Molecular Cloning and Characterization of Chitinase Genes from Candida albicans

• Published in: Proceedings of the National Academy of Sciences - PNAS Vol. 92; no. 7; pp. 2544 - 2548
• Main Authors: McCreath, Kenneth J., Specht, Charles A., Robbins, Phillips W.
• Format: Journal Article
• Language: English
• Published: United States National Academy of Sciences of the United States of America 28.03.1995; National Acad Sciences; National Academy of Sciences
• Subjects: Amino Acid Sequence; Amino acids; Base Sequence; Blotting, Northern; Blotting, Southern; candida albicans; Candida albicans - enzymology; Candida albicans - genetics; Candida albicans - growth & development; Cell walls; Cellular biology; Chitin; Chitinases - biosynthesis; Chitinases - genetics; Cloning, Molecular; Conserved Sequence; DNA; DNA Primers; DNA, Fungal - isolation & purification; DNA, Fungal - metabolism; Enzymes; Escherichia coli; Fungi; Genes; Genomics; Humans; Molecular Sequence Data; Plants; Polymerase Chain Reaction; RNA; RNA, Fungal - biosynthesis; RNA, Fungal - isolation & purification; Sequence Homology, Amino Acid; Sequence Homology, Nucleic Acid; Yeasts
• ISSN: 0027-8424; 1091-6490
• DOI: 10.1073/pnas.92.7.2544

Chitinase (EC 3.2.1.14) is an important enzyme for the remodeling of chitin in the cell wall of fungi.
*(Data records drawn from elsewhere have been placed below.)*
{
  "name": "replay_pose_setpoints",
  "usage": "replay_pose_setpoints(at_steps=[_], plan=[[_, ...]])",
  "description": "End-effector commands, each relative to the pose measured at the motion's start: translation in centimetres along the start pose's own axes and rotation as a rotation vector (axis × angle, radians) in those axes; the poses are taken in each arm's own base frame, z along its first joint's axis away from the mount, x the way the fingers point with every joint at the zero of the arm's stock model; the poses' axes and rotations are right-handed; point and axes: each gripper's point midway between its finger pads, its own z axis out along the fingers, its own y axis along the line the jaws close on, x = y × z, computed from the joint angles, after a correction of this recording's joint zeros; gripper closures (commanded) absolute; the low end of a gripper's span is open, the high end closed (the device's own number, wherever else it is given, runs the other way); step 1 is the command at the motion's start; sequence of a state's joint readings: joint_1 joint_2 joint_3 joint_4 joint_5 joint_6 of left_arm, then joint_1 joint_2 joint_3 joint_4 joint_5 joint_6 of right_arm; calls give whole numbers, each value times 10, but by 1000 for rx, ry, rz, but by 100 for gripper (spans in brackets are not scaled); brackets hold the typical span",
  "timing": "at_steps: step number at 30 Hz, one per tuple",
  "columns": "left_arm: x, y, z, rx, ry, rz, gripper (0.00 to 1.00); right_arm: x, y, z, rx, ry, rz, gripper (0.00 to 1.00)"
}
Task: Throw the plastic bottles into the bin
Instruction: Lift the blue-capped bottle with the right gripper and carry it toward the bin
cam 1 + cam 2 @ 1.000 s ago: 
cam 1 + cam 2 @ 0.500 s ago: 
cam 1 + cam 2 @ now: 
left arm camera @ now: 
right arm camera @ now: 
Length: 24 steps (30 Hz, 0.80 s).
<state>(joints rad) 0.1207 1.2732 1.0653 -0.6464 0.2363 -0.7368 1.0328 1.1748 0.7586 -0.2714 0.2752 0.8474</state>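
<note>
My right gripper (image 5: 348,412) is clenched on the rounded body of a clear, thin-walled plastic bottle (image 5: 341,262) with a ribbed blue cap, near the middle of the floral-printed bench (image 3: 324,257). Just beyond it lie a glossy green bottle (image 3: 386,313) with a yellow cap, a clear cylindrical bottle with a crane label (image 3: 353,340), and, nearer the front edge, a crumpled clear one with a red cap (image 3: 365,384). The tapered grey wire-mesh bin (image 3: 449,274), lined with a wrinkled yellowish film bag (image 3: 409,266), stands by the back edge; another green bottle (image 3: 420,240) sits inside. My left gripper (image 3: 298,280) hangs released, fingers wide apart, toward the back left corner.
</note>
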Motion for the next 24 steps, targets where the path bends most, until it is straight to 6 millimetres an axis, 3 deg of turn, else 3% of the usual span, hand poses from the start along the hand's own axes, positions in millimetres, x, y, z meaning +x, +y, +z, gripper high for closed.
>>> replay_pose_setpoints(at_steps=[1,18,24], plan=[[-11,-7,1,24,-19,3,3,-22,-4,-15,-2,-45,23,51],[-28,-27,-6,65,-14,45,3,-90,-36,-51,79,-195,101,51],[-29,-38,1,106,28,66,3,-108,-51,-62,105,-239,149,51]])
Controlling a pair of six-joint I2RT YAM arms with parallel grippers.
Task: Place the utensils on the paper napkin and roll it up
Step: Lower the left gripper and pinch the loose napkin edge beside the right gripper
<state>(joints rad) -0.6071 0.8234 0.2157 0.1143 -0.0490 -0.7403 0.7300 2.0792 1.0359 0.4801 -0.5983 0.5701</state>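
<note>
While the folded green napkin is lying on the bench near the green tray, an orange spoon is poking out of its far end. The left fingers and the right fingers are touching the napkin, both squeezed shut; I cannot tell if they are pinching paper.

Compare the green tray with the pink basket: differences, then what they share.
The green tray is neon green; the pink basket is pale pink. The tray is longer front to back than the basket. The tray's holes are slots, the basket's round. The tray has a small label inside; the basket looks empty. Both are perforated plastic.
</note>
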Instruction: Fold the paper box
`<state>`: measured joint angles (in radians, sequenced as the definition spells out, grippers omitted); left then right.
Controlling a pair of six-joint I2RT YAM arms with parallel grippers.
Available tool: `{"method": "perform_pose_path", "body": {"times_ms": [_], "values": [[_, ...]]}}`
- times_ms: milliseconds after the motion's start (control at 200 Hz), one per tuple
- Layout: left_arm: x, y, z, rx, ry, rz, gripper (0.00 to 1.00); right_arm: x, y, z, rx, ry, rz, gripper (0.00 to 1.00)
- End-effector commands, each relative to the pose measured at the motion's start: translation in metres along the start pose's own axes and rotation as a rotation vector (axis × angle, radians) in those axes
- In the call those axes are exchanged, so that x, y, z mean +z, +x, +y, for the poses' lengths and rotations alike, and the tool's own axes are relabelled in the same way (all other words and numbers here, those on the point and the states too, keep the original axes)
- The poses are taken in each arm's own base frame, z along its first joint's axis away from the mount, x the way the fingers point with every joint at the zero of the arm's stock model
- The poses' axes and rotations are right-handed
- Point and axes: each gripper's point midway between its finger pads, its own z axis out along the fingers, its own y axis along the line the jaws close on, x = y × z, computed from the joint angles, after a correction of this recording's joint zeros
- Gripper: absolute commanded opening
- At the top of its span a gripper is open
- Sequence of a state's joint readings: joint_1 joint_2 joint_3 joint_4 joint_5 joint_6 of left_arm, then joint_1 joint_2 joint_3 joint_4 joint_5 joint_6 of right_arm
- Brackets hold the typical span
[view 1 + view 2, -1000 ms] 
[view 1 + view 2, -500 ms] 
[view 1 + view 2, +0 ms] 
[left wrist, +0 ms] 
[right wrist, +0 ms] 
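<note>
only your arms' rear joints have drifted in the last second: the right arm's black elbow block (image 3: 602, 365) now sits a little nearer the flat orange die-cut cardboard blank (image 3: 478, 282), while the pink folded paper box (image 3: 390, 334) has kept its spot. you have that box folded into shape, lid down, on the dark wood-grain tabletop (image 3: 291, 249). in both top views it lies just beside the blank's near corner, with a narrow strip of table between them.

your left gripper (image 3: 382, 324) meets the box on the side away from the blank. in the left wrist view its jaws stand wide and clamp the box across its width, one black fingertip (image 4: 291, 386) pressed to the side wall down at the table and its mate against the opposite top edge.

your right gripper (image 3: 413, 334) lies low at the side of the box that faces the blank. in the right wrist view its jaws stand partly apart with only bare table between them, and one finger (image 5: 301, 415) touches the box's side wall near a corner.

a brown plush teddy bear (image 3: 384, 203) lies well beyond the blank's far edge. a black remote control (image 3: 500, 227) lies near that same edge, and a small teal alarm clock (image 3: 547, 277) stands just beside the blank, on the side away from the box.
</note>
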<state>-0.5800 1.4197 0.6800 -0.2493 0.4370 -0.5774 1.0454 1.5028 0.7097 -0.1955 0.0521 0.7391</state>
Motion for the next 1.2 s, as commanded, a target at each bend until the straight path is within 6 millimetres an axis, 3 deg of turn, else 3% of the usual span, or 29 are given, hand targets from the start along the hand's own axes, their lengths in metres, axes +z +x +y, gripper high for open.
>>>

We have cloned three chitinase genes (CHT1, CHT2, and CHT3) from the dimorphic human pathogen Candida albicans. CHT2 and CHT3 have been sequenced in full and their primary structures have been analyzed: CHT2 encodes a protein of 583 aa with a predicted size of 60.8 kDa; CHT3 encodes a protein of 567 aa with a predicted size of 60 kDa. All three genes show striking similarity to other chitinase genes in the literature, especially in the proposed catalytic domain. Transcription of CHT2 and CHT3 was greater when C. albicans was grown in a yeast phase as compared to a mycelial phase. A transcript of CHT1 could not be detected in either growth condition.